The saga continues for Missouri Governor Eric Greitens (and the citizens of Missouri.) As we reported previously, the attorney for the ex-husband of Greitens’ mistress acknowledged earlier this week that he received $100,000 from a “mystery donor,” in January.
It was a busy day for Al Watkins, one of the lawyers at the center of the invasion of privacy case against Governor Eric Greitens.
Defense attorneys for the Governor dropped the bombshell that sources tell them Watkins, who represents the ex-husband of the Governor’s mistress, accepted a payment of $100,000 from an unnamed political group for representing the man.
James Martin, one of Greitens’ attorneys, never gave any evidence that the group was political in nature.
The defense has filed a subpoena of Watkin’s bank records to prove it.
Watkins told Judge Rex Burlison he will file a motion to quash the subpoena Tuesday. Shortly after the court appearance, Watkins confirmed to reporters that he did receive the payment, but said he didn’t even know the source of the money. He told the Associated Press a courier delivered two payment of $50,000 to his suburban St. Louis office in early January.
Today, the Judge overseeing Greitens’ criminal trial ordered Watkins to disclose the source of those funds:
Circuit Judge Rex Burlison on Friday ordered lawyer Al Watkins to be deposed next week about the source of two $50,000 cash bundles delivered anonymously at his Clayton law firm a month before Gov.
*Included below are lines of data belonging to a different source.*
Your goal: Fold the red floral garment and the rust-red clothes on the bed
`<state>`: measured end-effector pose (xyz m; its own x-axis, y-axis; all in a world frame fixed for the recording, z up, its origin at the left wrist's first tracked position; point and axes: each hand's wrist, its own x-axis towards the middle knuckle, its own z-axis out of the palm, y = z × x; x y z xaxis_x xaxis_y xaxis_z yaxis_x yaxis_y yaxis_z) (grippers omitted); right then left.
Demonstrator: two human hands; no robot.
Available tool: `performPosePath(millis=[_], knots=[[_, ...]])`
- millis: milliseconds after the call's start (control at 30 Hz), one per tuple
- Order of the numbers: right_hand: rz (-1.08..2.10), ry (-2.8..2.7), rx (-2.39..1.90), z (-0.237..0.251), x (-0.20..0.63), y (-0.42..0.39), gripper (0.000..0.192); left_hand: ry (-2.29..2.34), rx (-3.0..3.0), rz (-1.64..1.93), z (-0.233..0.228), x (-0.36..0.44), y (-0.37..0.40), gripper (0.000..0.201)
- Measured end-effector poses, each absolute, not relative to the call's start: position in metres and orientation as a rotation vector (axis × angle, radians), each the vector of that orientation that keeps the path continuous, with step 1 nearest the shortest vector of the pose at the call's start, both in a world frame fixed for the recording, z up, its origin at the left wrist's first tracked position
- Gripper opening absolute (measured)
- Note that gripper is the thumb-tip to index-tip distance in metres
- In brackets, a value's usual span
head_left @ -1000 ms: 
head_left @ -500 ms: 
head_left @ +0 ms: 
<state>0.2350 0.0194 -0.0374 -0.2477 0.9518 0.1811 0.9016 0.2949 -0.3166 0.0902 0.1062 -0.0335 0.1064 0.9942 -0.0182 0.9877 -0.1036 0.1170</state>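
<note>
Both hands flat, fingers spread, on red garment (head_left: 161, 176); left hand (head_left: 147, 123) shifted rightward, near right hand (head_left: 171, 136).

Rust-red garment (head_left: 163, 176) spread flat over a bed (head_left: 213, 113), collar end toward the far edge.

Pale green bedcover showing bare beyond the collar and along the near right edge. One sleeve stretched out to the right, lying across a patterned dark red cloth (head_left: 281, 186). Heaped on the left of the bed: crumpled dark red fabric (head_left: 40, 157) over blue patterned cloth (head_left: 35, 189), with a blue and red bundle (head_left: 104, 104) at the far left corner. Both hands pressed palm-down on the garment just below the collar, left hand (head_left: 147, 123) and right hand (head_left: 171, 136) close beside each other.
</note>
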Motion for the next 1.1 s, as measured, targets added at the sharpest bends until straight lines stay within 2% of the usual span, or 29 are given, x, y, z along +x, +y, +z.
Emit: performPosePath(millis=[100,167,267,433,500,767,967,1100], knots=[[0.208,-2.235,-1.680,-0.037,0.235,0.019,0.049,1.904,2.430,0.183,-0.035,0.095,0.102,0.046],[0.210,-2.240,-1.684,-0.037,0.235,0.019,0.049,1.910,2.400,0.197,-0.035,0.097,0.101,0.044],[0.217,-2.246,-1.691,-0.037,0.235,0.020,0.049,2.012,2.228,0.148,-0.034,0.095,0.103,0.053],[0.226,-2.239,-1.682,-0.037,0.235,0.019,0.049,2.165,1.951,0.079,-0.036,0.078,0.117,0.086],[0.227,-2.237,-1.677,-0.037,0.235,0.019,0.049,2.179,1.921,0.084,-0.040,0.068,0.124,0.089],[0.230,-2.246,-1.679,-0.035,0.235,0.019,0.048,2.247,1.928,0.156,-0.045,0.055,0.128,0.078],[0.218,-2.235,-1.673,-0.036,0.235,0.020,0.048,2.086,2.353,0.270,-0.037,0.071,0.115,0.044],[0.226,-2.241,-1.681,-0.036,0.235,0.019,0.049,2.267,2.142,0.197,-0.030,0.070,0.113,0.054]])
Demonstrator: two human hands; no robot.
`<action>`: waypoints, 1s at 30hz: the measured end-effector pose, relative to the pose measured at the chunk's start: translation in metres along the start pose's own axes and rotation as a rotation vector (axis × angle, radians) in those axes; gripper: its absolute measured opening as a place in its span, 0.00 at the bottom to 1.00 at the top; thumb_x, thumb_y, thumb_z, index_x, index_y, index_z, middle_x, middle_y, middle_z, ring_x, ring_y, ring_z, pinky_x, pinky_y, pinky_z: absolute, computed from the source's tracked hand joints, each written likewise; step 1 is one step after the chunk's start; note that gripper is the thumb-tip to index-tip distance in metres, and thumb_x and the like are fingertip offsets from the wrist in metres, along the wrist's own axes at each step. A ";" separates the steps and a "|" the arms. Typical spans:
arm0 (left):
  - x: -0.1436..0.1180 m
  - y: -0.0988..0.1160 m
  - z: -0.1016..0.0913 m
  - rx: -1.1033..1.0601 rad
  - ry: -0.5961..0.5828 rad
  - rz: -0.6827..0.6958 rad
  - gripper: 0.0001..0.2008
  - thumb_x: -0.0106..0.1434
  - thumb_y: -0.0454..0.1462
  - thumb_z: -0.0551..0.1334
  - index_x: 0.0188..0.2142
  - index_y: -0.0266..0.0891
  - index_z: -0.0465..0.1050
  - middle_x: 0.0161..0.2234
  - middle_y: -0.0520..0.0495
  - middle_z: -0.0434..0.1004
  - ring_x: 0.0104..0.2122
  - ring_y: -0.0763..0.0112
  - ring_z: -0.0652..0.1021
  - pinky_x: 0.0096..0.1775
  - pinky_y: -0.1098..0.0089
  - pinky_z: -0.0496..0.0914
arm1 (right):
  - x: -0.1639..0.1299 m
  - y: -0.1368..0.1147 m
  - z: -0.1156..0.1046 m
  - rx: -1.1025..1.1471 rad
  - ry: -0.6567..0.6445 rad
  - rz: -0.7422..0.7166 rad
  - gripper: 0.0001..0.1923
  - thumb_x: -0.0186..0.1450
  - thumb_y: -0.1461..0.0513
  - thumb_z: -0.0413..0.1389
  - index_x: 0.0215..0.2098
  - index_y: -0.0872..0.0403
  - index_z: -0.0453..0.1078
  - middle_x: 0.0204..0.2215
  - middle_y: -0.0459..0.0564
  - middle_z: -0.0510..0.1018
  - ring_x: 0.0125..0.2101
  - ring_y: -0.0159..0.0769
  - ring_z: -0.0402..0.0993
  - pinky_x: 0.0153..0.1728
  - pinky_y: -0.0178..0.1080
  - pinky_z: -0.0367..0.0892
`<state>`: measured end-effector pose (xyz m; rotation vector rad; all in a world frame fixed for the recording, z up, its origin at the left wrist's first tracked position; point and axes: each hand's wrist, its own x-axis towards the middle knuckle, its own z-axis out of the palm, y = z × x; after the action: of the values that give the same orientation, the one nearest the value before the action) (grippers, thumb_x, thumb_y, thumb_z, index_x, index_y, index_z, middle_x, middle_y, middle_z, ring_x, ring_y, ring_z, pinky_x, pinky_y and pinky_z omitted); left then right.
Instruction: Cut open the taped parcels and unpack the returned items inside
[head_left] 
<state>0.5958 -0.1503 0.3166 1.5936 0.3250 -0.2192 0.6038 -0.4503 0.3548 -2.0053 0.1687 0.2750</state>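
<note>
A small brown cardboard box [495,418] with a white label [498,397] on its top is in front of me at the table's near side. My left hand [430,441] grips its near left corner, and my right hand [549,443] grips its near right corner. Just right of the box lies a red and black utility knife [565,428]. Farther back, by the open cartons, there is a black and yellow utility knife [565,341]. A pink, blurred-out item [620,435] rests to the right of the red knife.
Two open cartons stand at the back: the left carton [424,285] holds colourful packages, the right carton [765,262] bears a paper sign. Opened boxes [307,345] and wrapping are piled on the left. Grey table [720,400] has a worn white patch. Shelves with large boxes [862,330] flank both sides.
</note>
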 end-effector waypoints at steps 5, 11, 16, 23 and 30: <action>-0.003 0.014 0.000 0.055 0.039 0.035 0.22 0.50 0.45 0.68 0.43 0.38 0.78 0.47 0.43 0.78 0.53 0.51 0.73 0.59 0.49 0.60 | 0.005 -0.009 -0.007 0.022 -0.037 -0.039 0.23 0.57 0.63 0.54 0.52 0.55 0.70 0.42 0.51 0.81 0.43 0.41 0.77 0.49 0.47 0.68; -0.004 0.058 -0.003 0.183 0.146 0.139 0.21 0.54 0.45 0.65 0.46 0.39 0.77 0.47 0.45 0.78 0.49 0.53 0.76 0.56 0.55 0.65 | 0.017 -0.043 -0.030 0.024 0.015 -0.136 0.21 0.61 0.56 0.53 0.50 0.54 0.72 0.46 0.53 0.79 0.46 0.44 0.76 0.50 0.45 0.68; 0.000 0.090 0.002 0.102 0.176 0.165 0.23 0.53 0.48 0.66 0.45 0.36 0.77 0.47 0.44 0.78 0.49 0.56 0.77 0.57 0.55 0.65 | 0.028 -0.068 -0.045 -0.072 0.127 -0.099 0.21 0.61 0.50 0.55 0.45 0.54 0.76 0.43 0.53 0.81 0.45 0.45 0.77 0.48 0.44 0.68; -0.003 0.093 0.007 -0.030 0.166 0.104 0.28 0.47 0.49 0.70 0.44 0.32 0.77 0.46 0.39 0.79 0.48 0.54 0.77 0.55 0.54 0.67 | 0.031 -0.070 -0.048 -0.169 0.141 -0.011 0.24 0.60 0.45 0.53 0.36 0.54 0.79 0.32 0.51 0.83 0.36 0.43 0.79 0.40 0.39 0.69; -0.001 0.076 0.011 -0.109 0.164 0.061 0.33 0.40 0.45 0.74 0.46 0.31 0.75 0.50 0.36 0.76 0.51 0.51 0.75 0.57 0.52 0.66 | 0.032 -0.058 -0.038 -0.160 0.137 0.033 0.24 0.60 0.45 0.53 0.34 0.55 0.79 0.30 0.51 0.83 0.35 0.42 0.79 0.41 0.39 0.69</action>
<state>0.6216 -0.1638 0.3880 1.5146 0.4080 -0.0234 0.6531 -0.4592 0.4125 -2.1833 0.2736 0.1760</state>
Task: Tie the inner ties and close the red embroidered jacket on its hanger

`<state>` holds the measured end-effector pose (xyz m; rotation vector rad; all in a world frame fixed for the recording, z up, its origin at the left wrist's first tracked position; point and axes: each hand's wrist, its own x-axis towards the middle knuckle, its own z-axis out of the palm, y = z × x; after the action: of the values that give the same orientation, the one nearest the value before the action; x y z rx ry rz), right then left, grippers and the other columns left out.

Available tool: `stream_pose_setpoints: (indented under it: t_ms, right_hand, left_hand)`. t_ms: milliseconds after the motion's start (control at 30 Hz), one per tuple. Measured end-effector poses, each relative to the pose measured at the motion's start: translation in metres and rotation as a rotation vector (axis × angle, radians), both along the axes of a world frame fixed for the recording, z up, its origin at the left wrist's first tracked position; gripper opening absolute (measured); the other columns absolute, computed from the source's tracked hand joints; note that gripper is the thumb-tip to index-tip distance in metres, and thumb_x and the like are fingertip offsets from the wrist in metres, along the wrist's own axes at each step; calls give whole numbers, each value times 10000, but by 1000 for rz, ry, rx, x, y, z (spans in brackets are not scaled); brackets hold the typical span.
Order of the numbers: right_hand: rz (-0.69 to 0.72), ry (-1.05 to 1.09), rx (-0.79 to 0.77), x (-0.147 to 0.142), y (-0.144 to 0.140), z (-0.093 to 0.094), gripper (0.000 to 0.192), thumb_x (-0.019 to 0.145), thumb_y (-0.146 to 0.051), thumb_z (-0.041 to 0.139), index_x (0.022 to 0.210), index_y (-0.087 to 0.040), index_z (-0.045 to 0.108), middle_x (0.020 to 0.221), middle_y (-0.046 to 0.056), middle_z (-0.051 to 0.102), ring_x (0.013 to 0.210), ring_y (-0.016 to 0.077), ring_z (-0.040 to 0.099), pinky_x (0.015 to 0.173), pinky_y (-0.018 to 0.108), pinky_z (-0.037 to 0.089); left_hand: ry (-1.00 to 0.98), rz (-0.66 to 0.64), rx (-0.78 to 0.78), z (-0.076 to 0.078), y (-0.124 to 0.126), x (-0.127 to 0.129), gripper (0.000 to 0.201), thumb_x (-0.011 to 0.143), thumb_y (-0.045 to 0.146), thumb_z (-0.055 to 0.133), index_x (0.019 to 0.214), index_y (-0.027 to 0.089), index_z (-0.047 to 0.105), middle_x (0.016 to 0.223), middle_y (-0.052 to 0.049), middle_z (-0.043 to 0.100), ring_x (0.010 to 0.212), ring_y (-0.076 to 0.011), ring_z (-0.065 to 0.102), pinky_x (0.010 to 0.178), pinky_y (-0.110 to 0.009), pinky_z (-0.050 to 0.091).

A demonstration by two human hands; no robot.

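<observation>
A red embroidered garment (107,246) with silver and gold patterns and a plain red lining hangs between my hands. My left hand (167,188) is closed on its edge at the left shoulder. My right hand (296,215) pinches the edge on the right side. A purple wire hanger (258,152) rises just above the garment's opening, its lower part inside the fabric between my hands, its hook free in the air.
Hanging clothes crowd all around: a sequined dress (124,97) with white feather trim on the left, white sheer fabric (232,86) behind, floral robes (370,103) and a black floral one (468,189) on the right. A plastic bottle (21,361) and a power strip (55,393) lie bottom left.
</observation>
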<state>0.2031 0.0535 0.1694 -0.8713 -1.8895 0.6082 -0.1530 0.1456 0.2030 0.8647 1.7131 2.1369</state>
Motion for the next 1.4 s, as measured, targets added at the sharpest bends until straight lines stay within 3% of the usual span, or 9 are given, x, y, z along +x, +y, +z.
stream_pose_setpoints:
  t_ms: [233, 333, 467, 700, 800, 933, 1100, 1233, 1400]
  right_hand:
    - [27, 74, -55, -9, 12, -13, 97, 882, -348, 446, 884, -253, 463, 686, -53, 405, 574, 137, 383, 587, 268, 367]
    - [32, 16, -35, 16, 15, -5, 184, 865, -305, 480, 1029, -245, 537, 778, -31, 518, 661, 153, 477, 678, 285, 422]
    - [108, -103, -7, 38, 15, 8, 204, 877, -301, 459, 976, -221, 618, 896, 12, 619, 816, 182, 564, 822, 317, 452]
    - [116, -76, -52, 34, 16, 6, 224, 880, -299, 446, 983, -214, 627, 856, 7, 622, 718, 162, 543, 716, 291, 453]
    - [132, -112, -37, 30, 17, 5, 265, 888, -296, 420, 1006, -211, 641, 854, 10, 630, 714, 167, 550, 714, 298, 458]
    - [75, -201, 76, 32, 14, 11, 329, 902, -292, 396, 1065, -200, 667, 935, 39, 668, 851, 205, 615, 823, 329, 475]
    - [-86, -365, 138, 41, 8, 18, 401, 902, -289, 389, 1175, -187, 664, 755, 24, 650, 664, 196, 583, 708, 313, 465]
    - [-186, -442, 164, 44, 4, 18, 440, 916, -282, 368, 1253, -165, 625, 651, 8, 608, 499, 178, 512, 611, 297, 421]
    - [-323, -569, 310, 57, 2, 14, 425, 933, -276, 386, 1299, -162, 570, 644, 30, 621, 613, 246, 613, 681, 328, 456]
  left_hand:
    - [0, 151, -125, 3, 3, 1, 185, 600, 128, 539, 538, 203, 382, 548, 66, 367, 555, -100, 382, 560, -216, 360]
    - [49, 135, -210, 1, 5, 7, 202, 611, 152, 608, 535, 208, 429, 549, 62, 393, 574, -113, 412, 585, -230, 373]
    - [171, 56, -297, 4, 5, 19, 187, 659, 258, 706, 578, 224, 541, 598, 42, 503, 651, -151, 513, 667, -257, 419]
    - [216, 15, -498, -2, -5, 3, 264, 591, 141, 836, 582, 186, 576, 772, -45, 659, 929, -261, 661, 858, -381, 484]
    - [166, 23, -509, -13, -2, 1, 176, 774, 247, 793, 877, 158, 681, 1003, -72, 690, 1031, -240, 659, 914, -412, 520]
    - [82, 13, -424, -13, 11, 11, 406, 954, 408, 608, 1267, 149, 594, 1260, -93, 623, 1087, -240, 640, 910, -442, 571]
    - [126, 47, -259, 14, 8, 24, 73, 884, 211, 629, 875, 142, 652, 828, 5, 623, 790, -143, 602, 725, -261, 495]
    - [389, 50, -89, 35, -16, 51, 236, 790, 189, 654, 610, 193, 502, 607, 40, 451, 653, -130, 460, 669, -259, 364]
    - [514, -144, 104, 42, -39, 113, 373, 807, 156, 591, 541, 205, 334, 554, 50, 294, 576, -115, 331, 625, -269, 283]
Eric Greitens was indicted on a felony charge of invasion of privacy.
“I think that’s a relevant inquiry,” Burlison told lawyers toward the end of an hour-long hearing Friday. “The answer to that question needs to be tracked down.”
Further adding to the muddle, Watkins now claims to know the source of the money after all:
The governor’s defense team says they want to know what motivated the ex-husband to come forward to News 4 and other media outlets. Even the lawyers now have lawyers in the case that just keeps getting more complex.
Earlier in the week, Watkins stood on the steps of the courthouse and told reporters that he had recieved two anonymous cash payments. He’s now hired attorneys who told the judge Friday the payments came from one of Watkins’ clients, but they argued that Watkins shouldn’t have to reveal who it is, saying it’s not relevant. The attorneys argued that Watkins wasn’t in the basement when Greitens is alleged to have taken a picture of a woman without her consent.
Burlison also ordered the woman’s cell phone turned over by Monday. A special master has been appointed to oversee the download and production of the data from the phone.
Today’s ruling comes on the heels of several other significant developments in the case:
Earlier this week, Burlison refused to allow defense lawyers to question Democratic Party Chairman Roy Temple about claims he provided money to Greitens’ accuser’s ex-husband. Temple denied providing any money to anyone.